* Task to carry out: Each line starting at the one that contains "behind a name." and ending at the one that contains "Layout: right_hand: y" must be returned exactly, and the rest of the listing is left out.

* Given information:
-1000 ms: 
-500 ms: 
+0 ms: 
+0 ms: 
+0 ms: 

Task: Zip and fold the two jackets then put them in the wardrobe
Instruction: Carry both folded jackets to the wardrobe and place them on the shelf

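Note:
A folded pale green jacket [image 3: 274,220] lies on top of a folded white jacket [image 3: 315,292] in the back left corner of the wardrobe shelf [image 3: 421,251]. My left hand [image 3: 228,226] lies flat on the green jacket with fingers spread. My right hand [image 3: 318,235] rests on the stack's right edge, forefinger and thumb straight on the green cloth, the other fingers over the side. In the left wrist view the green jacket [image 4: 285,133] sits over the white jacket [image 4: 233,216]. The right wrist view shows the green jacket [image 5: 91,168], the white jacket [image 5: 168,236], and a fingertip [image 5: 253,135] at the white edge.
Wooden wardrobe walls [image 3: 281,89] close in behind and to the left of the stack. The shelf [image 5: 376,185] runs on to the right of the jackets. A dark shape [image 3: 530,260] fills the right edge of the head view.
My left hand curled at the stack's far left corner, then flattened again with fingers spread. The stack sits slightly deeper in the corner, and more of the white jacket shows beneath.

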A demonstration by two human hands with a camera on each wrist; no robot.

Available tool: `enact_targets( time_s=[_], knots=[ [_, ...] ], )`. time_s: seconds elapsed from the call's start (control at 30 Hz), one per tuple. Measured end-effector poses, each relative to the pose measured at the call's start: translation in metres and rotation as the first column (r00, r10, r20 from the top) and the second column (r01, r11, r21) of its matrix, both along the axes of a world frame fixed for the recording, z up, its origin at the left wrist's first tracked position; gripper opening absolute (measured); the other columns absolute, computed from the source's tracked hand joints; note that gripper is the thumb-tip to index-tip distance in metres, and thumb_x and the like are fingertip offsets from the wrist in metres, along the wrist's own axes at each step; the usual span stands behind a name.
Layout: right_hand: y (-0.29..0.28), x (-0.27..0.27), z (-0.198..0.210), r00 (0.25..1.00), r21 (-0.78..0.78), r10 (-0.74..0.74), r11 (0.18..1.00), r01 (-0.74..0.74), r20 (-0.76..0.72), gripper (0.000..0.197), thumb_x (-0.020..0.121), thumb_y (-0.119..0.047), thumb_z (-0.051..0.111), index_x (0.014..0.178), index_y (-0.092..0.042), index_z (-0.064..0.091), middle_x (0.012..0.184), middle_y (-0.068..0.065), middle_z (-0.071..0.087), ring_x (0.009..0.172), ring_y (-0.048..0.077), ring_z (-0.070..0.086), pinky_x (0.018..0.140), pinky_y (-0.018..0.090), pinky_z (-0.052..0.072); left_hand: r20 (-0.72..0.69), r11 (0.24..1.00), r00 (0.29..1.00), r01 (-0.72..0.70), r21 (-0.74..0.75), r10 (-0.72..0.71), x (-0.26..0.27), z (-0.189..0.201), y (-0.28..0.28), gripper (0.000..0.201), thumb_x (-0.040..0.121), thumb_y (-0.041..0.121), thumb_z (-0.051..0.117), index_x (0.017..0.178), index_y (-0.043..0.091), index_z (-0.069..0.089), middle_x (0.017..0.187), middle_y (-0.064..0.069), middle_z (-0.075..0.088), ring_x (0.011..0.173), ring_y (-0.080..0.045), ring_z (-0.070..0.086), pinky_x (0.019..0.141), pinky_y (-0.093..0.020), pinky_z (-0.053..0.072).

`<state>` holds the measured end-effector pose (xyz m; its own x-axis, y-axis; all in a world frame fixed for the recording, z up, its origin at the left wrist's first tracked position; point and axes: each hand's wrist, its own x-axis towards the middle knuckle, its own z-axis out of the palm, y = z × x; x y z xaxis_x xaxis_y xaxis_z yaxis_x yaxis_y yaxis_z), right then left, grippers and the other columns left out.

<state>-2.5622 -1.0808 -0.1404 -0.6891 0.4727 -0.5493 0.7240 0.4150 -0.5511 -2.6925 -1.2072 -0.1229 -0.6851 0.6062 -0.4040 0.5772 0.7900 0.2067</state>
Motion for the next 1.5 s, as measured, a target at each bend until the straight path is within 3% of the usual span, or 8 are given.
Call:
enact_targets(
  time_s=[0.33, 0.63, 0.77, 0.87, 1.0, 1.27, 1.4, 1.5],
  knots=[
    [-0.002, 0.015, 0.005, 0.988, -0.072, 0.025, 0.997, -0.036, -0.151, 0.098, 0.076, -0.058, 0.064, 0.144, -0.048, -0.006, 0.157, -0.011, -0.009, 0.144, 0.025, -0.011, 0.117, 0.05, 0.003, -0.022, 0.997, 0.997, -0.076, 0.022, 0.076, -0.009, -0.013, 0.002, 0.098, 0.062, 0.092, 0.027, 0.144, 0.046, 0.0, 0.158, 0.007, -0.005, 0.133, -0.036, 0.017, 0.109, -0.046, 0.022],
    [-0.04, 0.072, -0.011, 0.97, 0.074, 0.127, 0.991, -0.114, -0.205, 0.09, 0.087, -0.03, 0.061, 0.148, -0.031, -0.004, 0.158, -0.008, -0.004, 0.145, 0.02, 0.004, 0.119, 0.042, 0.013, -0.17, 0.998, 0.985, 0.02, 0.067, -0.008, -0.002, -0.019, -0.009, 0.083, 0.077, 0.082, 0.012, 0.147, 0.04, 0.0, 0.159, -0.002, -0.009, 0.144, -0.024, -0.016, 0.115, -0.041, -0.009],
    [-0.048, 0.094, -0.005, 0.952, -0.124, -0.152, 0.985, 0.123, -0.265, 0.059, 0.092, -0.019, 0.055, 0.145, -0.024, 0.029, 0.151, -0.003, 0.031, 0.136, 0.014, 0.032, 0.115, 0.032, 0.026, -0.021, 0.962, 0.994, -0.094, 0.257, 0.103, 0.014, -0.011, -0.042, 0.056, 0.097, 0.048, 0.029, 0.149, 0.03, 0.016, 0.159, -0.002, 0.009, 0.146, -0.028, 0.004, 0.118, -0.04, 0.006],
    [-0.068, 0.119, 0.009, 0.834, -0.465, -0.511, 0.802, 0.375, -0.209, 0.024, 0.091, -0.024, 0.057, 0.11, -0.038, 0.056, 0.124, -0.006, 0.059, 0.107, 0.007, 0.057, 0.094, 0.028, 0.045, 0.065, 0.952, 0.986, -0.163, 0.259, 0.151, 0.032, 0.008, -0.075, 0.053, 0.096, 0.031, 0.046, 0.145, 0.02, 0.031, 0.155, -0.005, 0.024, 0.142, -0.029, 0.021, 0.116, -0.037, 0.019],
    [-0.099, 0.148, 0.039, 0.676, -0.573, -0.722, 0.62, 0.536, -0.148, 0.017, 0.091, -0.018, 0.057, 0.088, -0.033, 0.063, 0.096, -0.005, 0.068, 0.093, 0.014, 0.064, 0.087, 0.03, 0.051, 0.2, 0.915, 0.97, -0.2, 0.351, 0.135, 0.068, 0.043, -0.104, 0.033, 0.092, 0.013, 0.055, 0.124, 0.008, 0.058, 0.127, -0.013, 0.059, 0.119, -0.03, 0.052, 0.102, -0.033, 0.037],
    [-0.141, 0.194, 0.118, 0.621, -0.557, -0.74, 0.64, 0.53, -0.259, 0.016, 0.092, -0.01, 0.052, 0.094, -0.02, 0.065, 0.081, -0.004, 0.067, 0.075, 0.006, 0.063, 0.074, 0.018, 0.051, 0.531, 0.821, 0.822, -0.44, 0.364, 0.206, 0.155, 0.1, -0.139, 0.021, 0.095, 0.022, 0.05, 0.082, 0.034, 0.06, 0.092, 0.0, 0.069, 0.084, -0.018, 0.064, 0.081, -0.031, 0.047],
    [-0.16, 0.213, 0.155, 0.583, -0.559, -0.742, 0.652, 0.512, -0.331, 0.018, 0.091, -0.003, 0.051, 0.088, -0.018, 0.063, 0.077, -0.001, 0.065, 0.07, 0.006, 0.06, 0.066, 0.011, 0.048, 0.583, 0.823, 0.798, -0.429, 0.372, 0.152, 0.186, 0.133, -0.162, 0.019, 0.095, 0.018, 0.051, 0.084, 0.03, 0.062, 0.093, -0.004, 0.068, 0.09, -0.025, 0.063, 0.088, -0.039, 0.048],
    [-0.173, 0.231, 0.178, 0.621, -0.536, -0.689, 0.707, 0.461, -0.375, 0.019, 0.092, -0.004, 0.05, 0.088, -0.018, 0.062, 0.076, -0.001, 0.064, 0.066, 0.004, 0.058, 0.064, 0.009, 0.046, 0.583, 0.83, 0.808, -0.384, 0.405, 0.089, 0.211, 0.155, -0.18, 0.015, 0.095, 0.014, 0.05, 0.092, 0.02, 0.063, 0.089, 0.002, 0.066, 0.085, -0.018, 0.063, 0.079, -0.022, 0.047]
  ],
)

* Output below:
Available tool: `enact_targets( time_s=[_], knots=[ [_, ...] ], )`. time_s: seconds elapsed from the call's start (control at 30 Hz), one per tuple. Measured end-effector poses, each relative to the pose measured at the call's start: translation in metres and rotation as the first column (r00, r10, r20 from the top) and the second column (r01, r11, r21) of its matrix, both along the axes of a world frame fixed for the recording, z up, its origin at the left wrist's first tracked position; gripper opening absolute (measured); the other columns absolute, computed from the source's tracked hand joints; note that gripper is the thumb-tip to index-tip distance in metres, and thumb_x and the like are fingertip offsets from the wrist in metres, along the wrist's own axes at each step; the usual span stands behind a name.
Layout: right_hand: y (-0.29..0.28), x (-0.27..0.27), z (-0.198..0.210), r00 (0.25..1.00), r21 (-0.78..0.78), r10 (-0.74..0.74), r11 (0.18..1.00), r01 (-0.74..0.74), r20 (-0.76..0.72), gripper (0.000..0.197), thumb_x (-0.020..0.121), thumb_y (-0.119..0.047), thumb_z (-0.051..0.111), index_x (0.014..0.178), index_y (-0.092..0.042), index_z (-0.064..0.091), middle_x (0.012..0.184), middle_y (-0.068..0.065), middle_z (-0.071..0.087), ring_x (0.009..0.172), ring_y (-0.048..0.077), ring_z (-0.070..0.086), pinky_x (0.018..0.140), pinky_y (-0.018..0.090), pinky_z (-0.052..0.072); left_hand: r20 (-0.72..0.69), r11 (0.24..1.00), r00 (0.29..1.00), r01 (-0.72..0.70), r21 (-0.74..0.75), r10 (-0.72..0.71), x (-0.26..0.27), z (-0.189..0.201), y (-0.28..0.28), gripper (0.000..0.201), thumb_x (-0.040..0.121), thumb_y (-0.041..0.121), thumb_z (-0.051..0.117), index_x (0.017..0.178), index_y (-0.043..0.091), index_z (-0.069..0.089), middle_x (0.017..0.187), middle_y (-0.064..0.069), middle_z (-0.075..0.088), ring_x (0.011..0.173), ring_y (-0.080..0.045), ring_z (-0.070..0.086), pinky_x (0.019..0.141), pinky_y (-0.093..0.020), pinky_z (-0.053..0.072).

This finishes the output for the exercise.